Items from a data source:
※
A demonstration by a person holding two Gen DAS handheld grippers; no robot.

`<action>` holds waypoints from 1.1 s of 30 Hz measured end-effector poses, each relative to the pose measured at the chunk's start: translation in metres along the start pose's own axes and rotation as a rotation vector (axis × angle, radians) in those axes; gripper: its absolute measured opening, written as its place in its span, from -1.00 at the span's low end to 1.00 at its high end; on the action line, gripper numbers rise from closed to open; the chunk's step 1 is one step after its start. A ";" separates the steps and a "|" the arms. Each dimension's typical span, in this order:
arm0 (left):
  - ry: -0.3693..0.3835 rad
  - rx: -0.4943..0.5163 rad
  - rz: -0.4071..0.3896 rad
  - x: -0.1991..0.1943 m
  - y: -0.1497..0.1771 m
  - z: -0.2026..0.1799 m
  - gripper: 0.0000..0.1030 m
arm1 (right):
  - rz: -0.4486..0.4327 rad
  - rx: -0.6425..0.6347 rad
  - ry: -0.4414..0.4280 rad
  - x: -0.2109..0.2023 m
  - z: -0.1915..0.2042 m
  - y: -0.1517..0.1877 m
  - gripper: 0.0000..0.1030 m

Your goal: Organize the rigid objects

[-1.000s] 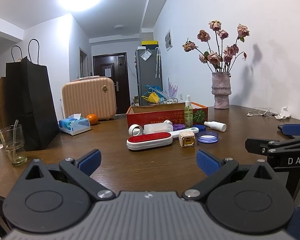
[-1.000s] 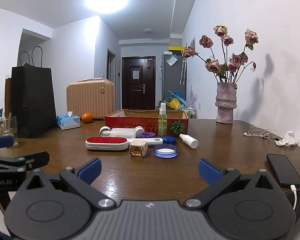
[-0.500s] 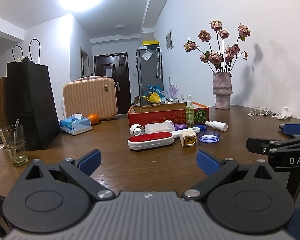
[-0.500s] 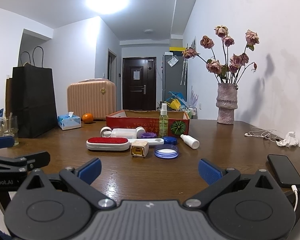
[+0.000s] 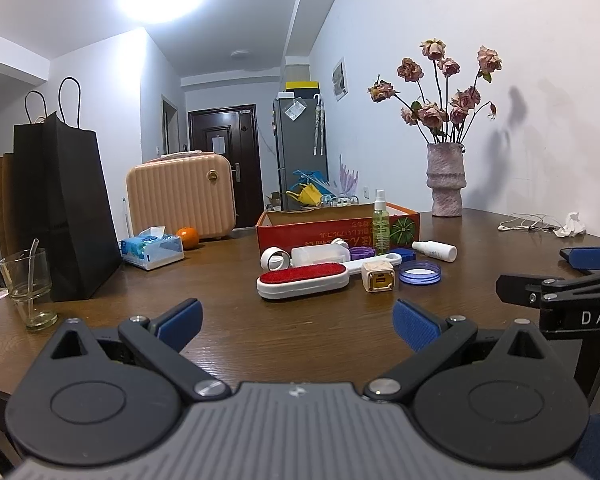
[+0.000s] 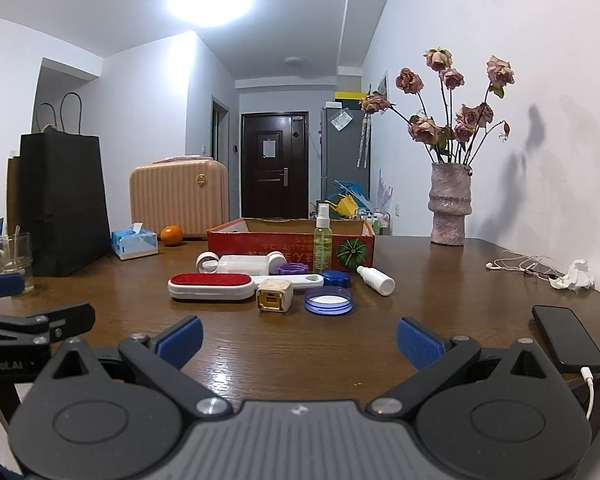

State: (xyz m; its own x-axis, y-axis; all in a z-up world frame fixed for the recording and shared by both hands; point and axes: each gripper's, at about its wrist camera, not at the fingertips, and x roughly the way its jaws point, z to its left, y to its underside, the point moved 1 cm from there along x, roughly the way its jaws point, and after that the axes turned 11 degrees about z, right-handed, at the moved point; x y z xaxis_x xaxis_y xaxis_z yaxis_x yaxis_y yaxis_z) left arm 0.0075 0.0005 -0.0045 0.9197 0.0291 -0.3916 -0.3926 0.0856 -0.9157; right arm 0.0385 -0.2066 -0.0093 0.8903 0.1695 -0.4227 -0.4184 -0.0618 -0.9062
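Note:
A cluster of small items lies mid-table in front of a red cardboard box (image 5: 336, 229) (image 6: 288, 242): a red-and-white lint brush (image 5: 303, 280) (image 6: 211, 286), a beige cube (image 5: 377, 276) (image 6: 274, 295), a blue-rimmed lid (image 5: 419, 271) (image 6: 328, 300), a green spray bottle (image 5: 380, 222) (image 6: 323, 240), a white bottle lying down (image 5: 435, 250) (image 6: 375, 279), a white container (image 5: 320, 255) (image 6: 242, 264) and purple and blue caps. My left gripper (image 5: 296, 326) and right gripper (image 6: 298, 336) are both open and empty, above the near table, short of the cluster.
A black paper bag (image 5: 60, 216), a glass with a straw (image 5: 28, 288), a tissue box (image 5: 152, 246), an orange (image 5: 188, 237) and a pink case (image 5: 180, 196) stand left. A vase of dried roses (image 6: 450, 208), earphones (image 6: 520, 266) and a phone (image 6: 567, 338) are right.
Both grippers have edged slightly forward and up over the table. Their jaws have stayed open and nothing on the table has moved.

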 end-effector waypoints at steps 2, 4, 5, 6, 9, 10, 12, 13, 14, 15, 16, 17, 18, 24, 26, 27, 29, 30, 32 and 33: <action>0.005 0.001 0.003 0.000 0.000 0.001 1.00 | 0.002 0.001 0.001 0.001 0.000 0.000 1.00; 0.004 0.001 0.004 0.001 0.000 0.001 1.00 | 0.000 -0.003 0.004 0.000 0.000 0.000 1.00; 0.004 0.000 0.004 0.001 0.000 0.001 1.00 | -0.001 -0.002 0.003 0.000 -0.001 0.000 1.00; 0.003 -0.002 0.004 0.002 -0.001 0.001 1.00 | -0.002 -0.002 0.004 0.000 -0.002 0.000 1.00; 0.004 0.001 0.002 0.003 -0.002 0.001 1.00 | -0.001 0.002 0.004 0.001 -0.002 0.000 1.00; 0.005 0.001 0.002 0.003 -0.002 0.001 1.00 | -0.001 0.002 0.004 0.001 -0.002 0.001 1.00; 0.002 0.001 0.001 0.003 -0.002 0.000 1.00 | 0.000 -0.002 0.003 0.001 -0.001 0.001 1.00; 0.001 0.001 0.001 0.003 -0.002 0.000 1.00 | 0.001 -0.005 0.004 0.001 -0.001 0.001 1.00; 0.002 0.000 0.002 0.003 -0.002 0.000 1.00 | 0.002 -0.006 0.004 0.000 -0.001 0.001 1.00; 0.002 0.000 0.003 0.003 -0.002 0.000 1.00 | 0.002 -0.006 0.005 0.000 -0.001 0.001 1.00; 0.003 0.002 0.002 0.003 -0.001 0.000 1.00 | 0.003 -0.006 0.007 0.001 -0.002 0.001 1.00; 0.003 0.003 0.001 0.003 -0.002 -0.001 1.00 | 0.004 -0.003 0.007 0.001 -0.001 0.002 1.00; 0.001 0.004 -0.001 0.003 -0.001 -0.001 1.00 | 0.005 0.001 0.007 0.001 -0.002 0.002 1.00; 0.000 0.011 -0.005 0.003 0.000 -0.002 1.00 | 0.010 -0.004 0.005 0.001 0.001 0.003 1.00; 0.002 0.009 -0.001 0.002 0.000 -0.003 1.00 | 0.011 -0.004 0.004 0.001 0.001 0.003 1.00; 0.003 0.008 0.000 0.003 0.000 -0.002 1.00 | 0.011 -0.002 0.003 0.001 0.001 0.003 1.00; 0.004 0.010 -0.001 0.003 0.000 -0.002 1.00 | 0.012 0.004 0.001 0.003 0.000 0.003 1.00; 0.005 0.014 0.001 0.004 0.000 -0.002 1.00 | 0.014 0.005 0.002 0.005 0.000 0.002 1.00; 0.012 0.020 0.029 0.013 -0.002 -0.002 1.00 | 0.038 0.000 0.005 0.016 0.001 0.002 1.00; 0.026 0.028 0.048 0.021 -0.005 0.000 1.00 | 0.049 0.002 0.001 0.023 0.000 0.000 1.00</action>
State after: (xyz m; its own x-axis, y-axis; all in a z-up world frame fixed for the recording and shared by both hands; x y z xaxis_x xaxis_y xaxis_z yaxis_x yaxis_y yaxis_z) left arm 0.0283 0.0003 -0.0083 0.8992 0.0077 -0.4375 -0.4355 0.1125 -0.8931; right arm 0.0587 -0.2027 -0.0190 0.8690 0.1652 -0.4663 -0.4616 -0.0682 -0.8844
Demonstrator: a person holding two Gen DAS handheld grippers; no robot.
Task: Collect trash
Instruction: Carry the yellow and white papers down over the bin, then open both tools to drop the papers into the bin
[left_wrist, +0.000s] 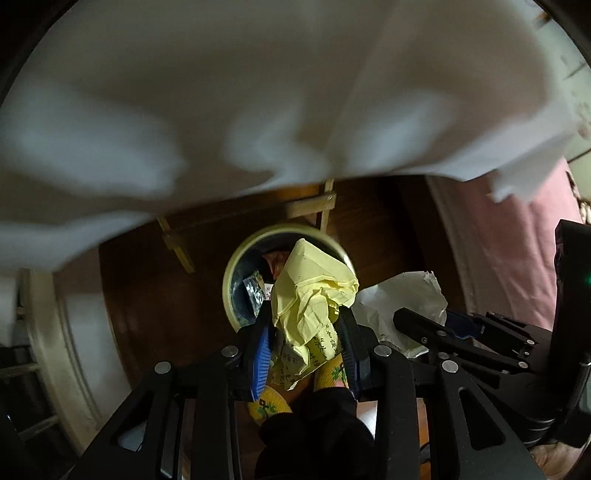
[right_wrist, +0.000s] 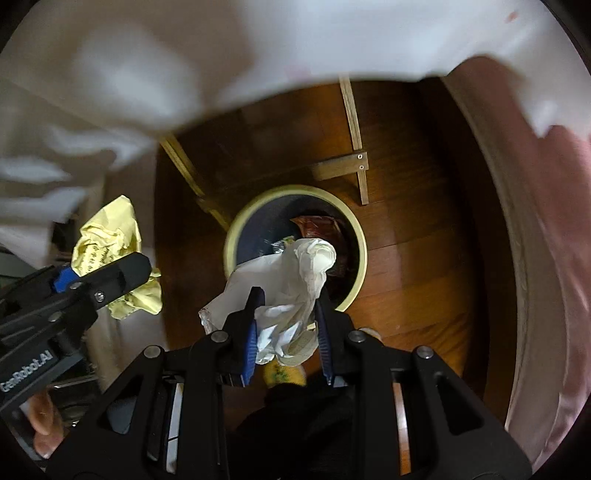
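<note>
While bin-bound, white cloth (left_wrist: 258, 92) overhead, wooden frame (right_wrist: 354, 147) beside bin (right_wrist: 236, 236).

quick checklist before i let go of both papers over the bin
1. Left gripper clamped on yellow paper: ok.
2. Right gripper clamped on white paper: ok.
3. Trash bin open and below both wads: ok.
4. Bin has room: cannot tell, trash already inside.
5. Wads fully within the rim: cannot tell, both overlap its near edge.
6. White cloth hanging above, clear of bin: ok.
</note>
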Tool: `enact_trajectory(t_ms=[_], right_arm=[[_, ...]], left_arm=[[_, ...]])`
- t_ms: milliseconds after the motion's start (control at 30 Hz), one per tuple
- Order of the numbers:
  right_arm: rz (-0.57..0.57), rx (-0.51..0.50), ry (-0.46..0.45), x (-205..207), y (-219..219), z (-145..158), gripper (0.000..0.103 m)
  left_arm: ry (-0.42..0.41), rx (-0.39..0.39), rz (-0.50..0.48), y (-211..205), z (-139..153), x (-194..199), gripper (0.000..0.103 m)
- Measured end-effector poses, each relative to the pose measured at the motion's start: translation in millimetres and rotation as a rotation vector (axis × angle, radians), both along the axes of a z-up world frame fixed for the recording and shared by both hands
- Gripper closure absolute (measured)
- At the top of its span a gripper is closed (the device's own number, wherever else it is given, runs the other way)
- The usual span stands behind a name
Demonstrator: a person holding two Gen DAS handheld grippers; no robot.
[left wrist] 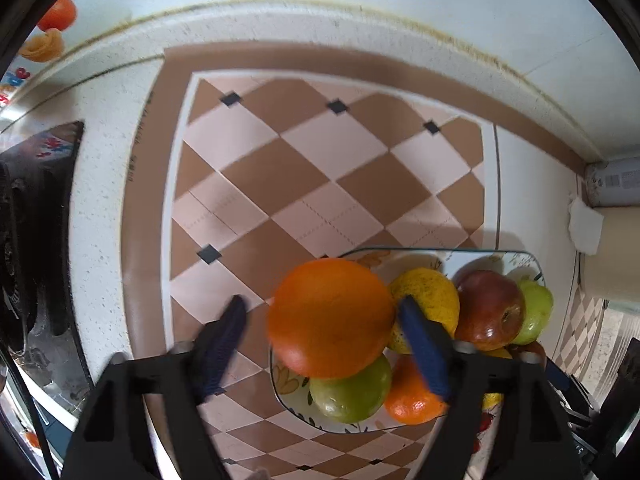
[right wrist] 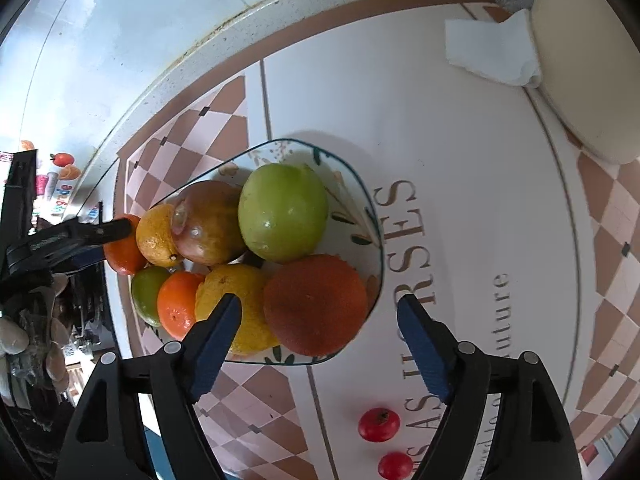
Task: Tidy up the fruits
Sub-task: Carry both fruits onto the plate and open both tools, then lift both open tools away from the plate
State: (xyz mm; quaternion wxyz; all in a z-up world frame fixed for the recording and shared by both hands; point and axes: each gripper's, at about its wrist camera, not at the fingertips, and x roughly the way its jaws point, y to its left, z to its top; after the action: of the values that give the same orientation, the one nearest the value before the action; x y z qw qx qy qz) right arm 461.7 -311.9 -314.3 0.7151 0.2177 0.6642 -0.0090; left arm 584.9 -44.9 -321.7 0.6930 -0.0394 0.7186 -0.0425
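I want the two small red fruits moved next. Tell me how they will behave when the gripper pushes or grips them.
The two small red fruits look round and glossy, so they will probably roll on the smooth mat if nudged. Being small beside the right gripper, they may slip out. They look light.

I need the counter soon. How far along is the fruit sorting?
Mostly done: the glass bowl already holds green apples, a red apple, lemons and oranges. In hand: the left gripper, jaws open, has a large orange between them over the bowl's edge. Left: two small red fruits on the mat near the open right gripper.
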Motion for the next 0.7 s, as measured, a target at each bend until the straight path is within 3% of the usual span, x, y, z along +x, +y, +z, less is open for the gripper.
enact_trajectory(t_ms=[33, 233, 367, 500, 700], right_arm=[[-0.001, 0.0, -0.001, -1, -1, 1, 0.016], [0.028, -0.105, -0.029, -13, 7, 19, 0.01], [0.092, -0.202, -0.072, -28, 27, 36, 0.01], [0.14, -0.261, -0.099, -49, 45, 48, 0.01], [0.179, -0.284, -0.127, -81, 61, 68, 0.01]], left_arm=[[-0.009, 0.0, 0.002, 2, 3, -1, 0.007], [-0.076, 0.032, 0.0, 10, 24, -23, 0.007], [-0.145, 0.092, -0.016, 6, 42, -54, 0.007], [-0.164, 0.101, -0.033, 1, 53, -85, 0.007], [-0.211, 0.104, -0.059, -9, 63, -138, 0.007]])
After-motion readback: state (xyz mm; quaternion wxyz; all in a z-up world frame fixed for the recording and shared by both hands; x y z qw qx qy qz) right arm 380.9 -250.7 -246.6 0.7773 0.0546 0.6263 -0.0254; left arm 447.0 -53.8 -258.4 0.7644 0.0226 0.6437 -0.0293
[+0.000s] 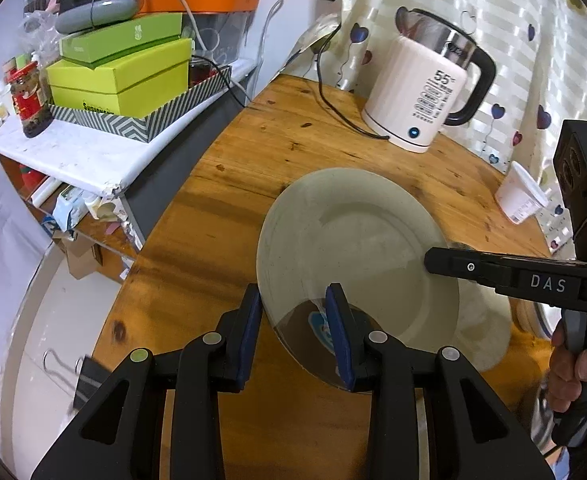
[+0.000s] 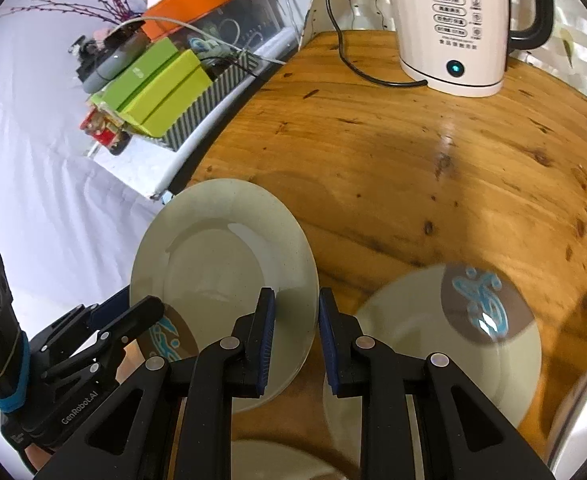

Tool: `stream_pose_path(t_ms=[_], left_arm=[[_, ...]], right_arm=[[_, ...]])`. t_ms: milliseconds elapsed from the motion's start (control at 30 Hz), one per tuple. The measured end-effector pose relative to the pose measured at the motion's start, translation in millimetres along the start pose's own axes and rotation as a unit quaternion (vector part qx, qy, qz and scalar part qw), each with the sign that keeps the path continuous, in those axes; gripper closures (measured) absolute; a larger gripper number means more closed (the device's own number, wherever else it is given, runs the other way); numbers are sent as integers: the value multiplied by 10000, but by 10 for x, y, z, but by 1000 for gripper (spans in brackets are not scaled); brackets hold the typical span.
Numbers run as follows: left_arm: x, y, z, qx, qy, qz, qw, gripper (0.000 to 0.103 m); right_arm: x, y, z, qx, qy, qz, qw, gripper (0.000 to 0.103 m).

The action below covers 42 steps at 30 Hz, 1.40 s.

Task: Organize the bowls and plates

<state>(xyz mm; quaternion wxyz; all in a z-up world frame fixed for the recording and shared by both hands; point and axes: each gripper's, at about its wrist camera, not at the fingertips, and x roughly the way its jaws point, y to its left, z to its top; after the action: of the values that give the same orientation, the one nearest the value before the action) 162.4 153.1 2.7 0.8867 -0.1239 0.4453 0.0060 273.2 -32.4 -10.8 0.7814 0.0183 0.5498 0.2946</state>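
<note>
A cream plate (image 1: 353, 248) with a brown and blue patch is held tilted above the round wooden table (image 1: 285, 136). My left gripper (image 1: 295, 332) straddles its near rim, jaws apart around the edge. The same plate shows in the right wrist view (image 2: 217, 264), where my right gripper (image 2: 295, 340) straddles its right rim, jaws apart. The right gripper's finger (image 1: 493, 270) reaches in over the plate in the left wrist view. A second cream plate (image 2: 453, 340) with the same patch lies on the table to the right. Another pale dish rim (image 2: 285, 460) shows at the bottom.
A white electric kettle (image 1: 425, 92) with its black cord stands at the table's back. A white cup (image 1: 519, 196) sits at the right edge. A cluttered white shelf (image 1: 73, 148) with green boxes (image 1: 121, 76) stands left of the table.
</note>
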Motion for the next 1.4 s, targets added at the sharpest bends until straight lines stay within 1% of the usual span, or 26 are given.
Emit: stream_pose_path(t_ms=[167,433,700,900,1200,1400], left_arm=[[-189,-93,-177,61,-4,-37,10000,69],[-392,-247,-586,169,115,-120,9997,69],[-456,-416,-935,313,305,-188,9989,69],[-433,-531,-1112,400,455,-265,9978,69],[-421,-606,-1223,419,548,-261,9973,69],[-435,-665,-1267,487,557,-247,9970,69]], right_arm=[[-185,40,-250,63,-28,-8,10000,82],[-398,32,-734,161,-1,-87,9998,82],[-527,-60,-1243,300,59,-172,9994,82],[-573,-175,-1517,421,128,-228,9988,82],[-605,-224,-1677,439,157,-278,9985,82],[-630,-250,-1721,454,147,-289,9984,81]])
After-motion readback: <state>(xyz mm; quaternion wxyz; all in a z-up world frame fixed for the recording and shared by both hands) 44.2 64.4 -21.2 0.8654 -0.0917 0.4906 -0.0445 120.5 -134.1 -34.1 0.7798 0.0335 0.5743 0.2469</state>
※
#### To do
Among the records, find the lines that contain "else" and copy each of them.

#### Exercise output
- At the top of its span a gripper is closed (the device's own number, wherever else it is given, runs the other way)
Tool: `stream_pose_path(t_ms=[_], left_arm=[[_, ...]], right_arm=[[_, ...]])`. t_ms: milliseconds elapsed from the motion's start (control at 30 Hz), one per tuple. The measured end-effector pose relative to the pose measured at the motion's start, translation in millimetres along the start pose's own axes and rotation as a unit quaternion (vector part qx, qy, qz and scalar part qw), each with the sign that keeps the path continuous, in those axes; gripper closures (measured) absolute; a larger gripper number means more closed (the device's own number, wherever else it is given, runs the other way); numbers are sent as integers: the value multiplied by 10000, but by 10 for x, y, z, but by 1000 for gripper (spans in brackets are not scaled); brackets hold the typical span.

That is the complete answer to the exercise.